MOUNT VERNON — Does every property owner pay his or her fair share of property taxes? That seems to be the question at the heart of recent actions taken by the Mount Vernon City School District and the Knox County Board of Revisions.
The school district asked the Board of Revisions to reevaluate several properties to ensure the buyer was being charged the correct amount of property tax on the parcels. School treasurer Barb Donohue said it was an effort to make sure other taxpayers are not unfairly picking up the difference in taxes on the previous value and the true sale, or market, value. Because property values are based on an average of the neighborhood property values, if the new owner pays taxes on the actual (higher) sales value, the theory goes, taxes for other residents in the district will then go down.
Knox County Commissioner Allen Stockberger, who serves on the Board of Revisions along with Knox County Auditor Jonette Curry and Knox County Treasurer Sandra Mizer, said it’s a complex matter, and there has been confusion and miscommunication on many levels.

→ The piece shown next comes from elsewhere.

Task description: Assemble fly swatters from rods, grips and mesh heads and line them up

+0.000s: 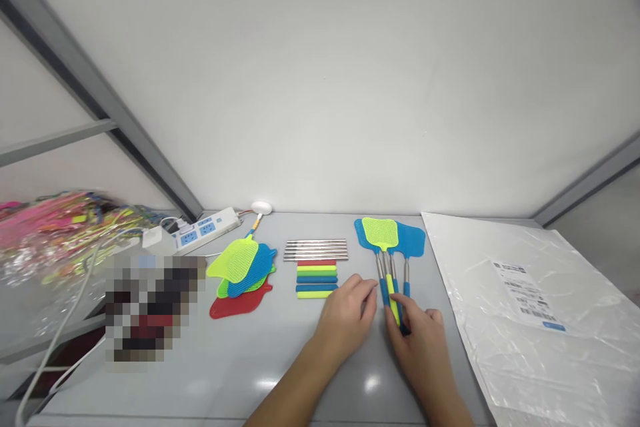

“In the big picture,” Stockberger explained, “Donohue’s theory is valid, but here is an example. AEP recently bought a property that was previously listed as agricultural. Since they paid a commercial/industrial price, that is more than the current assessed value. So, after the appeal by the school district, AEP will pay more for two or three years. The taxes for other district residents, however, will not go down, if at all, until the triennial update.”
Curry explained the triennial update as follows: “Every three years, county property sale prices are accumulated. For this triennial, all sales prices for 2008, ’09 and ’10 will be submitted to the state. The state will then determine what the average [assessed value] should be. The current average for Knox County is about 91 percent.”
“The cases filed by the school board in 2010, which are for tax year 2009, have been settled at 91 percent of actual sales price,” Curry added. “The owner, however, is still only taxed on 35 percent. Say we agree we are going to tax that taxpayer at 91 percent of the sale price. Whatever magic number that is, we’re going to multiply that by 35 percent to get their assessed value, which is then what their taxes are based on.”
“We’ll go to 91 percent of the sale price for the 2009 tax year,” said Stockberger. “Since 2011 is a triennial update year, that value is most likely to go back down some. It [the sale price] will figure in the (county) average and reflect the community neighborhood values.”
The board of revisions, Stockberger said, hasn’t had a lot of experience with appeals that say a property is worth more than its assessed value. “Typically, most of the complaints we handle are the other way around. People say their property is not worth as much as we say it is. We’re not accustomed to people complaining that we didn’t have it valued high enough, as the school district has done in some, mostly commercial, cases. A classic example is the Kroger case.”
Curry gave the specifics. “In the case of the Kroger purchase of Bullock’s Smoke Shop on Coshocton Avenue, we had it appraised at $269,830. The actual purchase price was $1 million. We now have it valued at $915,390, or 91 percent.”
One positive thing that has come out of this, Curry said, is that the auditor’s office is looking more closely at conveyance forms filed by the purchaser, title company or realtor.
“In one case,” she said, “the conveyance form listed the total sale price on a commercial property. That’s why the school filed the original complaint, because their indicator is the sale price. Because of this [appeals] process the schools have opted to go on the originals, it has made the parties involved aware that possibly the conveyance form wasn’t completed correctly. There’s a total price, but did the form indicate all the different things that make up the sale price? You have to separate out the cost of the real estate with other items involved in the sale. The buyer came in and gave us some additional information pertaining to tangible items that were included in the total and we adjusted the real estate value accordingly.”
“We’ve run into several situations like that,” Stockberger said, “where someone’s bought a commercial business, and, unfortunately the person filing the conveyance form for them includes everything. Not only does that skew the record for the true value of the real estate, but they’re actually paying more in conveyance fees than they really need to.”
The appeals filed in 2009, which are for tax year 2008, have not yet been resolved. Curry said those cases are sitting in Columbus with the Board of Tax Appeals. Because of a large backlog, the BTA may not be able to schedule a hearing on them for three to four years. Therefore, Curry said, the BTA has asked the county to mediate the disputes. Letters concerning the mediation process will be sent to the property owners involved, she said.
Several of the tax year 2008 cases, Curry said, involve agricultural property which is taxed on a Current Agricultural Usage Valuation. That means the tax is not based on market value or actual purchase price; it is based on the soil type found on the property. Stockberger said changing the market value on those properties, as requested by the school district, would not result in higher taxes for the property owner nor would the school district get more money for that property.